IPO投資のメリット・デメリット

IPO投資って、そもそも何でしょうか

IPO投資って、そもそも何でしょうか

投資を始めたばかりの方から、
「IPO投資って、よく聞くけれど実際はどうなんですか?」
そんな質問をいただくことがあります。

IPOとは、**Initial Public Offering(イニシャル・パブリック・オファリング)**の略で、日本語では「新規公開株」と呼ばれます。
これまで限られた人しか持てなかった株式を、証券取引所に上場し、誰でも売買できるようにすることです。

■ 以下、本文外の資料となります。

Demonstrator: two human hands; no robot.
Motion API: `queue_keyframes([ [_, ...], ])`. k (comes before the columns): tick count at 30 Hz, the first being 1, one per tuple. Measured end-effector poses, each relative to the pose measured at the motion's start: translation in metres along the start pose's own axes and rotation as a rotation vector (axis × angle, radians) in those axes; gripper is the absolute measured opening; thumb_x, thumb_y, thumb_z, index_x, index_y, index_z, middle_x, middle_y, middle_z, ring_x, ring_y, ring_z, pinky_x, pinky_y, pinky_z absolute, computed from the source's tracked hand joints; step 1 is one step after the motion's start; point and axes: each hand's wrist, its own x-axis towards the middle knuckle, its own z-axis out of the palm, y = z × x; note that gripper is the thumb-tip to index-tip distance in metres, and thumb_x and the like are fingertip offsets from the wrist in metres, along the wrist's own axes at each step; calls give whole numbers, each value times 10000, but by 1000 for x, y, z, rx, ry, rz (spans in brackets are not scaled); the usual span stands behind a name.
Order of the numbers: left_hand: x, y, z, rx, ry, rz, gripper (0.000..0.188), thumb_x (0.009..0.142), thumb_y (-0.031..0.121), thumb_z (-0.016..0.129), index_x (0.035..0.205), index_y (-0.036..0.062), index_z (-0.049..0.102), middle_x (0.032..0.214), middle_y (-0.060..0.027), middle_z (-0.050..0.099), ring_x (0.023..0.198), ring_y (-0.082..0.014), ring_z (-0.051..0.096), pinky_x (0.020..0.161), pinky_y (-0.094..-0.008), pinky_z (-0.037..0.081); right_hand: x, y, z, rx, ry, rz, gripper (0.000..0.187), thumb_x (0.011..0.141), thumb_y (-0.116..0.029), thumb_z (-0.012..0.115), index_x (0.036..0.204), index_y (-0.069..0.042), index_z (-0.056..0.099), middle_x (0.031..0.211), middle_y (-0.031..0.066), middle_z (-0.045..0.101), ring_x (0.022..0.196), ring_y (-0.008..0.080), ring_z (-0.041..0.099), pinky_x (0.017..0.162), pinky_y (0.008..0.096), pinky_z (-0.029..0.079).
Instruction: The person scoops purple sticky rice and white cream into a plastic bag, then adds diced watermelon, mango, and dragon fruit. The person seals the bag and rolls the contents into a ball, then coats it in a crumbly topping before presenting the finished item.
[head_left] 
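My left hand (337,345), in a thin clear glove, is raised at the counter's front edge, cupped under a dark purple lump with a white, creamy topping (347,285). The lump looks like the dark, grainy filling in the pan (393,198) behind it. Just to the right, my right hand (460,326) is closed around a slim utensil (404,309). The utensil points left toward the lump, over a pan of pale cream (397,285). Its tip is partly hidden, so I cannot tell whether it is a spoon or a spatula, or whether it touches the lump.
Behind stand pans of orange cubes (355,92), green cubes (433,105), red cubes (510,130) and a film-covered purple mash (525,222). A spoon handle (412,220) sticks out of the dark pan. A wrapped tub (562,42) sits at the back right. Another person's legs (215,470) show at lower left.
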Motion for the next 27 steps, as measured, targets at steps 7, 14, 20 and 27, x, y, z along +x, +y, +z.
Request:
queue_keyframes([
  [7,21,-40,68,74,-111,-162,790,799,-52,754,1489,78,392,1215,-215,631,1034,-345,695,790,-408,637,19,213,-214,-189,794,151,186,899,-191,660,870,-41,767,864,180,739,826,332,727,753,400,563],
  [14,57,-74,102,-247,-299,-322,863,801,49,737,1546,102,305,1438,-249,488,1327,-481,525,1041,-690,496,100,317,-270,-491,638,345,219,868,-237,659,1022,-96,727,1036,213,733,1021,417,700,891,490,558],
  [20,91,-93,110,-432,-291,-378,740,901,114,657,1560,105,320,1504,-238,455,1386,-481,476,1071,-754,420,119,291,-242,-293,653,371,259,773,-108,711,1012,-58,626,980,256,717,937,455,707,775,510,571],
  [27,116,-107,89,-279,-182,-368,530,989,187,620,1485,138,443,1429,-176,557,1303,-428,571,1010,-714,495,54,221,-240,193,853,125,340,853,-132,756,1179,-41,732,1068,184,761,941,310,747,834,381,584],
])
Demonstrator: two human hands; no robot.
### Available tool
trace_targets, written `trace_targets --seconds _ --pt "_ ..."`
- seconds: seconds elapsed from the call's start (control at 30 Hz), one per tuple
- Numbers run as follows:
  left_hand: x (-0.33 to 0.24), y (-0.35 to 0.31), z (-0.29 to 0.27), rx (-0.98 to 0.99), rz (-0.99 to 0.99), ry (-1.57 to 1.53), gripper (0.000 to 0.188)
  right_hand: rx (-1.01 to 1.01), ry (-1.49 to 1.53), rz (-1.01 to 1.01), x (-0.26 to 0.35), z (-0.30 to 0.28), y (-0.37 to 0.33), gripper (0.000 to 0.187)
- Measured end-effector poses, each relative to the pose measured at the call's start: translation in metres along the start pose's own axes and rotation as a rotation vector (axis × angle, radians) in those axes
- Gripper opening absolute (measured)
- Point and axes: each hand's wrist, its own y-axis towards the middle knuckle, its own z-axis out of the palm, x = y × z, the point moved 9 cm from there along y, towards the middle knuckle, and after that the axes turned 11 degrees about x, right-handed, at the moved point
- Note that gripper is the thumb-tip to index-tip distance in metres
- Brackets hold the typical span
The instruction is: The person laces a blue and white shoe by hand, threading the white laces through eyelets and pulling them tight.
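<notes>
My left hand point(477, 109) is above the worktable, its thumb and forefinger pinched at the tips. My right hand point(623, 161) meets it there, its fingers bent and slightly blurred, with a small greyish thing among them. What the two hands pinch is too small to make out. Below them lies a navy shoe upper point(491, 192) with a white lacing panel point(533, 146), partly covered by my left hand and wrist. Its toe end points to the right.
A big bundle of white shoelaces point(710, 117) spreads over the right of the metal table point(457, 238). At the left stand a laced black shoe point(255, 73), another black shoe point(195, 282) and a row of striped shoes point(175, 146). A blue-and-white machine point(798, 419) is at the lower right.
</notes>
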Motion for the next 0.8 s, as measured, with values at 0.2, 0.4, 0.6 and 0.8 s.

IPO投資とは、その株を上場前の公開価格で購入し、上場後に売却して利益を得る投資方法を指します。
仕組みだけを見ると、難しそうに感じるかもしれませんが、実はとてもシンプルです。

IPOが持つ、少し特別な魅力

日本には約250万社の株式会社があると言われていますが、
その中で上場している企業は、約4,000社ほどしかありません。

上場することで、企業は社会的な信用を得て、多くの人に名前を知ってもらえるようになります。
そして、創業者やオーナーにとっては、大きな転機となることもあります。

上場前に1株10円だった株が、上場後に1,000円になる。
そんなことが本当に起こる世界です。
IPOは、資本主義社会ならではの「夢」を感じさせてくれる存在でもあります。

IPO投資の流れを、やさしく整理します

IPO投資に関わる人は、実はそれほど多くありません。
主に、創業者、証券会社、一般の投資家、そしてIPOに参加する私たちです。

証券会社が決めた公開価格で株を購入し、
上場初日に市場で売却したときの最初の価格を「初値」と呼びます。

この初値が、購入した価格より高ければ利益が出ます。
反対に、低ければ損失になります。

過去のデータを見ると、IPO投資は勝率が比較的高い投資であることは事実です。
そのため、「やってみようかな」と思う方がいるのも自然なことだと思います。

それでも、私がIPO投資を選ばない理由

それでも、私がIPO投資を選ばない理由

ここからは、あくまで私自身の考えとしてお話しします。
正解は一つではありませんし、どんな投資にも向き・不向きがあります。

理由① 少し、時間がかかりすぎると感じるから

IPO投資で株を買うためには、まず「抽選」に当たる必要があります。
ネット証券の場合、当選確率は数%ほど。
その確率を上げるために、複数の証券会社に口座を作り、申し込みを続ける方もいます。

ただ、その分、
口座管理、パスワード管理、資金移動、案内メールの対応など、
思っている以上に「時間」を使うことになります。

忙しい毎日の中で、その時間をどう使うか。
私にとっては、少し負担が大きいと感じました。

理由② 経験として積み重なりにくいと感じるから

IPO投資は、上場日に初値が上がることを待つ投資です。
企業分析や判断力よりも、「結果を待つ時間」が長くなります。

その時間を、
・企業をじっくり知る
・自分で考えて投資判断をする
・お金の知識を少しずつ深める

そんなことに使ったほうが、
将来の自分にとって力になるのではないか。
私は、そう感じています。

投資初心者の方に、そっとお伝えしたいこと

投資初心者の方に、そっとお伝えしたいこと

投資を始めたばかりの頃は、
「できるだけ損をせずに、少しでも増やしたい」
そう思うのは、とても自然なことです。

でも、もし今、投資に回せるお金が多くないのであれば、
無理にIPO投資に挑戦しなくても大丈夫です。

まずは、
・お金を大切に使う力
・少しずつ増やす考え方
・自分自身の学びや成長

そういった土台を整えることが、
あとから大きな安心につながっていきます。

時間は、誰にとっても大切な資産です

IPO投資が悪いわけではありません。
経験として取り組むのも、ひとつの選択です。

ただ、
「自分の時間を、どこに使いたいか」
「その時間は、未来の自分を助けてくれるか」

そんな視点を、少しだけ持ってみてほしいのです。

おわりに

私はIPO投資をしていません。
それは、もっとゆっくり、確実に、
自分の力を育てていきたいと思っているからです。

投資は競争ではありません。
誰かと比べるものでもありません。

ご自身のペースで、
ご自身の人生に合った選択をしていくことが、
いちばん大切だと思います。

この文章が、
「少し気持ちが楽になった」
そんなきっかけになれば、とてもうれしいです。